Kerr made a bright start with birdies at the opening two holes. She dropped a shot at the 8th but then made further advances at the 10th, 14th, 15th and 18th to complete a best-of-the-day 67 before admitting she had taken a while to adjust to her temporary elevation to World’s No. 1 in the aftermath of her extraordinary LPGA triumph.

“I had a lot of other stuff to do other than to play golf and get my nails done and I think I struggled,” she said. “It was a time management thing. I had a lot of stuff to do – media stuff and that sort of thing – and I didn’t get time to practise. I got no time to rest before the (US) Women’s Open and I kinda’ ran out of gas over the weekend.

“It made me realise how hard it must have been for Annika (Sorenstam) and Lorena (Ochoa) who were both No. 1 for years. Now I feel like I understand and I know what I will have to do to prioritise when I get to No. 1 again.”

The best round of the day might well have come from the veteran, Inkster, who carded a remarkable two under par 70 in the worst of the weather and it could have been even better but for missing from five feet for a birdie on the last.

The 50 year-old mother of four went out in level par 35 after a bogey on the 3rd and a birdie on the 175-yard par-3 4th and them moved into red figures for the day with further birdies at the 499-yard par-5 15th and the 516-yard par-5 17th.

“It’s summer,” she laughed. “You always play good in summer.

“Seriously, it was tough out there,” she added. “Luckily, the wind wasn’t blowing as bad as yesterday, but it was raining and tedious. I was very happy with the way I played.”
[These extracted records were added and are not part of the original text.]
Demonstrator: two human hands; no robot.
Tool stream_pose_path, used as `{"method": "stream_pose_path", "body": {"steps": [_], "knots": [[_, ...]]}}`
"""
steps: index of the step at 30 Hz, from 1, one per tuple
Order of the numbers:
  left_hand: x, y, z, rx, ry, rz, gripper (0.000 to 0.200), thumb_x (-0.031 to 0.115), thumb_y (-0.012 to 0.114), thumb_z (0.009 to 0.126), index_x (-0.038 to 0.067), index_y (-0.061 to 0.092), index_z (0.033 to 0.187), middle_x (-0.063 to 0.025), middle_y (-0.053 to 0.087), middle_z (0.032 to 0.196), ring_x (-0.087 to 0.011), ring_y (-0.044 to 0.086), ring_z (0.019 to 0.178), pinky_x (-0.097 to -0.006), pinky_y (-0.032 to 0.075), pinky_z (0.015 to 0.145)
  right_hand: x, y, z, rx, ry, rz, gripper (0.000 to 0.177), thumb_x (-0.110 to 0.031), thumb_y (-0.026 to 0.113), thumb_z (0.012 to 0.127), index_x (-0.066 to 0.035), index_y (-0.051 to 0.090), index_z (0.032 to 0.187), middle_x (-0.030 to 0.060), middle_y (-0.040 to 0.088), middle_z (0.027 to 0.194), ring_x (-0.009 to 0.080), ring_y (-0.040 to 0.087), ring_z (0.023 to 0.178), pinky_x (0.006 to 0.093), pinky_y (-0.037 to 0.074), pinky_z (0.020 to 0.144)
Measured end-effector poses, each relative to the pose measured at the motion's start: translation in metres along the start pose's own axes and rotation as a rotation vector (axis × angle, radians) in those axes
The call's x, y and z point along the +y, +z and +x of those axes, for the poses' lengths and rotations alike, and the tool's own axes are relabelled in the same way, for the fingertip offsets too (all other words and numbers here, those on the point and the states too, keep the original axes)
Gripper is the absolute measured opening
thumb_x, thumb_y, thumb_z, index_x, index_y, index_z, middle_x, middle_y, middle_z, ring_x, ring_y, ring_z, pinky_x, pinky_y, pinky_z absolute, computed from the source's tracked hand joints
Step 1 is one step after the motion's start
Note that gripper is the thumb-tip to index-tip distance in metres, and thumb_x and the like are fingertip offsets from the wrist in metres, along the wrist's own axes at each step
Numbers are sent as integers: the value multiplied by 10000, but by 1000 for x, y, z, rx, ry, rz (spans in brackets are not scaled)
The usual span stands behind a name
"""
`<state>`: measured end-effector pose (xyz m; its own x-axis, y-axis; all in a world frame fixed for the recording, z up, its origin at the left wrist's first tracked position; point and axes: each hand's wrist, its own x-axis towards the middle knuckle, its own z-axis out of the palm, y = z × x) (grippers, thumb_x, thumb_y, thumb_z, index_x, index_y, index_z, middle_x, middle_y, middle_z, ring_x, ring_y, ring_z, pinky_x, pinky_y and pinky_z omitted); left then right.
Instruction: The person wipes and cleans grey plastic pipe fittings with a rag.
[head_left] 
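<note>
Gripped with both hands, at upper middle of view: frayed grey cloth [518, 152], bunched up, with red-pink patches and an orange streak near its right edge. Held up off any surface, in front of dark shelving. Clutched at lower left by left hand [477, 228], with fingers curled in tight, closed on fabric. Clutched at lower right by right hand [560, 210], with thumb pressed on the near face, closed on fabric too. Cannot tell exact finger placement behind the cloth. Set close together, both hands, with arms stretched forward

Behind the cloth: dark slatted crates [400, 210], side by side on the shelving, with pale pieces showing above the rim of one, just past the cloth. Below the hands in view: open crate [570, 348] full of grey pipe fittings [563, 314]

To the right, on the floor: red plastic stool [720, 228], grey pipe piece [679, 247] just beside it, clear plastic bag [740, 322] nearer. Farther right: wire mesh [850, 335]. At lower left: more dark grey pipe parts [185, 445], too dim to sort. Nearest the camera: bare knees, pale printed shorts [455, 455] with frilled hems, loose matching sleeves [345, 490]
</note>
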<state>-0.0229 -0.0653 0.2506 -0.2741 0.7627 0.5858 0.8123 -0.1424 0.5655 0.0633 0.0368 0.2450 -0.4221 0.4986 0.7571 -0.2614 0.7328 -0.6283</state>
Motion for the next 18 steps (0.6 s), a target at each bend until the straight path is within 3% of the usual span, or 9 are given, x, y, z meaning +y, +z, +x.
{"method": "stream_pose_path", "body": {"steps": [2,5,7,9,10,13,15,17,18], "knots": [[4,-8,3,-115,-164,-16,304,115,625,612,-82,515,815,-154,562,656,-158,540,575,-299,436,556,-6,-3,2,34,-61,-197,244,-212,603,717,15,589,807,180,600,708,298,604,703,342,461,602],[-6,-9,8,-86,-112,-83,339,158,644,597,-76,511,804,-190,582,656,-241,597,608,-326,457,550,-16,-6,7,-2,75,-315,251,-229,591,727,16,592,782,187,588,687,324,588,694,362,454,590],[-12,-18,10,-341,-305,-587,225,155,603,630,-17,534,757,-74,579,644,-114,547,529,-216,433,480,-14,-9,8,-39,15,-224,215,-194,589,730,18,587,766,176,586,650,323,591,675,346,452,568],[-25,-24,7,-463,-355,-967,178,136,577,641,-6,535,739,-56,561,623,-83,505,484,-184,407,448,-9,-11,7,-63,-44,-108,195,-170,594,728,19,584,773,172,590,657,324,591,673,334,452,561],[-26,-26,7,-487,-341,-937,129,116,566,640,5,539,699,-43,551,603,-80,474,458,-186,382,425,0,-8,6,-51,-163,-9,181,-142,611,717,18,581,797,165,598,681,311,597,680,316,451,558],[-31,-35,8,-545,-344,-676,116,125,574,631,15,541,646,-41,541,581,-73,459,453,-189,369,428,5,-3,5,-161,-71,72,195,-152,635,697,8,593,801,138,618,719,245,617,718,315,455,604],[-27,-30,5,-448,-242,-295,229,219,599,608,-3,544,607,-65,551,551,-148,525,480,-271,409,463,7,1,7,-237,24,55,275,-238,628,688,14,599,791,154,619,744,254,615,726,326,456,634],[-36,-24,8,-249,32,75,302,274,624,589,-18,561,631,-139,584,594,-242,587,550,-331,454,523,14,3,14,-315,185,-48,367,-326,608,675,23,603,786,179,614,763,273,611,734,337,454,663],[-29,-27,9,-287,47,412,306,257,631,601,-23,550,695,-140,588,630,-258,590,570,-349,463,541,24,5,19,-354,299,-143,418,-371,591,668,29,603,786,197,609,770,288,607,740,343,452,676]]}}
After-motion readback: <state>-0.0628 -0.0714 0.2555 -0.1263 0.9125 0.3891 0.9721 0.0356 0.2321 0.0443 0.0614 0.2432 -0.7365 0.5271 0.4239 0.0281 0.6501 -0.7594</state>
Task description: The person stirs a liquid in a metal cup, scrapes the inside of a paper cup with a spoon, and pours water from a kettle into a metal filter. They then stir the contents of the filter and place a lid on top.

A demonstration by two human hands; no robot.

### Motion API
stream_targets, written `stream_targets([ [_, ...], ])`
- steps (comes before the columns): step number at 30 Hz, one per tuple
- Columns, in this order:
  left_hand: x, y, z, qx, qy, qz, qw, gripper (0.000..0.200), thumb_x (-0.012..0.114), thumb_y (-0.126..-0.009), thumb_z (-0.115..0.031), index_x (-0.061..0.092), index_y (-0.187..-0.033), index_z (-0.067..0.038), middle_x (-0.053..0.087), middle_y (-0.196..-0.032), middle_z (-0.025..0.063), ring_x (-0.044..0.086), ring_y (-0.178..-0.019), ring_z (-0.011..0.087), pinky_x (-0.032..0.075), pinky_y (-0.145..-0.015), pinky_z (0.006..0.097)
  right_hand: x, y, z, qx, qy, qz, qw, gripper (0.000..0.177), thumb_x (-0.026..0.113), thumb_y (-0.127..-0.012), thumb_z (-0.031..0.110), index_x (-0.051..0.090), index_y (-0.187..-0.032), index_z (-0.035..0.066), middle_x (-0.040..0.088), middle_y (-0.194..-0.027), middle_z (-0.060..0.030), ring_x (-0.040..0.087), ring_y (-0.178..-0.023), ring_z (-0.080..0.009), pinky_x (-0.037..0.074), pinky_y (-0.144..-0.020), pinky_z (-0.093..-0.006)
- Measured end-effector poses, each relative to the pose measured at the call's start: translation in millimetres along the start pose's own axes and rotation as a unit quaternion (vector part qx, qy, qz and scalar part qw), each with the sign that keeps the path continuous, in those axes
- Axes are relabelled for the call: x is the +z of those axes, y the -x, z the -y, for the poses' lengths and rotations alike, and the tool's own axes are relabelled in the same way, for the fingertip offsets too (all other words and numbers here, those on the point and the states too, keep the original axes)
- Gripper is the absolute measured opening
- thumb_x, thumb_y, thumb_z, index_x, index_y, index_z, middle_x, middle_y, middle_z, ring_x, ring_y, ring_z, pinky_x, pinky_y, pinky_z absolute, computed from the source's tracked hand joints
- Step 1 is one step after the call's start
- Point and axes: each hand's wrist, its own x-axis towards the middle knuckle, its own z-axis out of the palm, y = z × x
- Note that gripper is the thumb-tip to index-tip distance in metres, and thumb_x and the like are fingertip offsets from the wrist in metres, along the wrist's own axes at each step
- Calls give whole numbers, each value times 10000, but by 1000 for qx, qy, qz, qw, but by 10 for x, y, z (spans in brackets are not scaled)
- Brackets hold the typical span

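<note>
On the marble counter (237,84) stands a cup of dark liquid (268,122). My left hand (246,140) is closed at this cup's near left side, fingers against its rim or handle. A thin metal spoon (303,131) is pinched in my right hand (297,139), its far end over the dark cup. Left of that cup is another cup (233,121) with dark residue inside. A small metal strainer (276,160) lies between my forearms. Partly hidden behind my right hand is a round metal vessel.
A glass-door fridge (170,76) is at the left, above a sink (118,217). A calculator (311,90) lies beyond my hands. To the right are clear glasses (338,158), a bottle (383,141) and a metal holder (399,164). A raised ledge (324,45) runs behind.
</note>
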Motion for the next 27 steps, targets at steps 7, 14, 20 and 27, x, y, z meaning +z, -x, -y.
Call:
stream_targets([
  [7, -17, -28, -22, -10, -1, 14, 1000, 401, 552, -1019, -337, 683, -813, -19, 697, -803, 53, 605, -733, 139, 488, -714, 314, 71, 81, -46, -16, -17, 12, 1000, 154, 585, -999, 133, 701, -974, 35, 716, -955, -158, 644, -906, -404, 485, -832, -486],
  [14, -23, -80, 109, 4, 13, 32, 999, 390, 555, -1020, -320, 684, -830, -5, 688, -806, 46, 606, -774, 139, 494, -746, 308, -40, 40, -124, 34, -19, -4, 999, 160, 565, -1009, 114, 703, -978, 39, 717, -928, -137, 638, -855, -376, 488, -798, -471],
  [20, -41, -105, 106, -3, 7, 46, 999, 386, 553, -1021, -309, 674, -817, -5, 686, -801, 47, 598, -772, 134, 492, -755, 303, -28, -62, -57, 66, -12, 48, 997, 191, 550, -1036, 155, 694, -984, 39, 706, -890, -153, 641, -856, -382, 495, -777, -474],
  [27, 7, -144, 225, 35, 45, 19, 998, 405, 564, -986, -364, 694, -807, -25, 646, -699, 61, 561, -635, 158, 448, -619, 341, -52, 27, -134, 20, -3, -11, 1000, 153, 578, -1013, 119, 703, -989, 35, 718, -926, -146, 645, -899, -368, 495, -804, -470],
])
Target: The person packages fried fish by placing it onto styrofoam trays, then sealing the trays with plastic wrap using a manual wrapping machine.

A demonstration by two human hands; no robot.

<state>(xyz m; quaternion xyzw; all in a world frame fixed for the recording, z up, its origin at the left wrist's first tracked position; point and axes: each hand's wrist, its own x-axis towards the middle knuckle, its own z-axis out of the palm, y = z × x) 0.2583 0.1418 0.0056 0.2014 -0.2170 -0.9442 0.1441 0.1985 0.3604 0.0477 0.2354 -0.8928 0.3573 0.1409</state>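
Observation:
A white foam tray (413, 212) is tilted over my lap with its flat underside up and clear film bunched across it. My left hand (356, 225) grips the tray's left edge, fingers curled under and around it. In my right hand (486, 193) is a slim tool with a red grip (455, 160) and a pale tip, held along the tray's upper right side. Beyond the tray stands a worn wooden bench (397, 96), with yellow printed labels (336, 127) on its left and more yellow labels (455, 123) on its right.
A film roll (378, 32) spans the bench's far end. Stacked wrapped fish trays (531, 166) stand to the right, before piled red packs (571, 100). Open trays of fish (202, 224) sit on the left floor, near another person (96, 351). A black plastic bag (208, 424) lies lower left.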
Inkster, who has won seven majors and a total of 31 LPGA victories in a career spanning 27 years, went on to pay tribute to the leader, Tseng. “She’s a great player,” she said. “She just hits the ball phenomenal. When she putts good, she wins. She’s going to be tough. You’ve also got Suzann Pettersen up there, a lot of great players. But I’m really happy. They played this morning, and I played in the afternoon, so I’m happy with where I’m at.”

Catriona Matthew’s defence of the Ricoh Women’s British Open title ended in ignominious fashion when she ran up a ruinous 10 on the 430-yard par-4 13th where she drove into the rough, hacked out and then got stuck in the rough after blocking her third. She birdied the following hole but then carded a double bogey six on the 16th before posting a nine over par 81 to finish the championship on 12 over par 156. When asked what she had said to her husband and caddie, Graeme, on leaving the 13th green she responded: “Not a lot. I’d scored 10. It had just started raining again. There wasn’t a lot to say.”

Meanwhile, there was better fortune for Europe’s current No. 1 woman amateur, Caroline Hedwall, who registered a 75 to make the cut right on the mark at five over par 149. The other four amateurs in the field, British Ladies’ champion Kelly Tidy, 15 year-old Julie Yang, Curtis Cup international Danielle McVeigh and Welsh star Amy Boulden, all missed the cut so the Swede, Hedwall, now only has to complete the last two rounds to win the Smyth Salver, awarded to the leading amateur who plays all four rounds. Previous winners included Michelle Wie (2005), Amy Yang (2006), Melissa Reid (2007) and Anna Nordqvist (2008). No amateur made the cut last year at Royal Lytham & St Annes.